Brazil’s broadest measure of inflation quickened to the fastest pace in 28 months on a surge in raw materials and agricultural goods.
Consumer, construction and wholesale prices, as measured by the IGP-M price index, jumped 1.45 percent in November, the Rio de Janeiro-based Getulio Vargas foundation said on its website today. The gain was the most since July 2008 and higher than the 1.37 percent median forecast in a Bloomberg survey of 25 analysts. Prices rose 10.27 percent from a year ago.
Traders are wagering the central bank may resume interest rate increases as early as next week to rein in consumer prices, according to Bloomberg estimates based on interest rate futures contracts. Analysts raised both their inflation and interest rate forecast for next year, a central bank survey published today shows.

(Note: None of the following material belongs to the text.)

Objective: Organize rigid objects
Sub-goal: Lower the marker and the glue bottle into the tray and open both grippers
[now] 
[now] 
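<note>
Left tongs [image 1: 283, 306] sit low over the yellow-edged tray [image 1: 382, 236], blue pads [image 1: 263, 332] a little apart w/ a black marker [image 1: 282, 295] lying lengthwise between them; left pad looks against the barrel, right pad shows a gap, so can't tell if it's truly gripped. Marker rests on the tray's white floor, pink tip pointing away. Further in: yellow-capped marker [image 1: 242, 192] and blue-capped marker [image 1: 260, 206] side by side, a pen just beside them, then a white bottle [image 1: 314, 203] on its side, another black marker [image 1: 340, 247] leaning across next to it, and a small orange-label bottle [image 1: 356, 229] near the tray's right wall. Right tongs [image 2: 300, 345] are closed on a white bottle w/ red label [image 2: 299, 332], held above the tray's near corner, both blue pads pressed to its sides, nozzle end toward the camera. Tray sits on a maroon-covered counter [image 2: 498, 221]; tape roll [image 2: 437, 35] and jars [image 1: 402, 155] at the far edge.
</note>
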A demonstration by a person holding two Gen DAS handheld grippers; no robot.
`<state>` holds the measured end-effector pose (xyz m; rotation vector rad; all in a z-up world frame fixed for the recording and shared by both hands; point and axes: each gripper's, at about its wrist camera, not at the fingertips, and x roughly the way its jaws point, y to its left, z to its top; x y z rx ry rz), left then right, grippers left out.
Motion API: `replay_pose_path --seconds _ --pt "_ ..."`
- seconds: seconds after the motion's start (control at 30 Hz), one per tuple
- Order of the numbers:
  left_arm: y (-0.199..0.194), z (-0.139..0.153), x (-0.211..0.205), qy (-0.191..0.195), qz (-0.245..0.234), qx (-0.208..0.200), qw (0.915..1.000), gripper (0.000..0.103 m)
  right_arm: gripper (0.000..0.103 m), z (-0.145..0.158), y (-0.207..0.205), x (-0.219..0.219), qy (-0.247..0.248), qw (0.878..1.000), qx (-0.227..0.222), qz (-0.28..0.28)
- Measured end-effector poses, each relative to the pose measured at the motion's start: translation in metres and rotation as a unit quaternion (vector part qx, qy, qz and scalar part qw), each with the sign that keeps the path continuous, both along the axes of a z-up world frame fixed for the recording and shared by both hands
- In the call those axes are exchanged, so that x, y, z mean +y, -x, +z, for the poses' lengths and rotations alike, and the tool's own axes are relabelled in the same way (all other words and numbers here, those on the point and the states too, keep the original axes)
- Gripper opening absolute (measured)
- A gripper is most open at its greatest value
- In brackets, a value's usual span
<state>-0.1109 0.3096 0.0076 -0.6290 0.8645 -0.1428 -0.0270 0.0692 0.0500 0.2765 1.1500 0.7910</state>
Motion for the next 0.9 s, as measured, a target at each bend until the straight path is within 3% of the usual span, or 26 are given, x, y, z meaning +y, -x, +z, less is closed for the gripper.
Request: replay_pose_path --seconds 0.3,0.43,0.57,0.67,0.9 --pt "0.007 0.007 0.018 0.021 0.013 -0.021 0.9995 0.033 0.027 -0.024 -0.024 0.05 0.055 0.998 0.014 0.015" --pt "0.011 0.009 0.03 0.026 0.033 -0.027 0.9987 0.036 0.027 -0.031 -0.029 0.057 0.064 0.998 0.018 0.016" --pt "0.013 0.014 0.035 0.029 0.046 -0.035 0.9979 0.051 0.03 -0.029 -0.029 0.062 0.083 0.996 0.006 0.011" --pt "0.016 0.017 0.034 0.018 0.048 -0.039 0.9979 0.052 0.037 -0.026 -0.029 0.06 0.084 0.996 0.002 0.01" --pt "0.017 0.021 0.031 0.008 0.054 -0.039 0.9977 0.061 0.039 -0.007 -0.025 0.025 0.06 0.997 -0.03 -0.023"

“Inflation expectations are worsening and the central bank will need to react to keep its credibility,” Zeina Latif, a senior economist at RBS Securities Inc., said in Sao Paulo. “Food inflation is persisting more than expected and already contaminating other prices and expectations.”
The real fell 0.1 percent to 1.7293 at 8:42 a.m. New York time. The yield on interest rate futures contracts due in January 2011, the most traded in Sao Paulo, fell 4 basis points, or 0.04 percentage point, to 10.72 percent. The yield on inflation-linked bonds due in 2012 fell 3 basis points to 6.04 percent.
Gradual Investimentos now expects policy makers will raise the overnight rate to 11 percent from 10.75 percent during their Dec. 7-8 meeting, according to an e-mailed report today. The Sao Paulo-based brokerage previously expected policy makers to increase rates in January.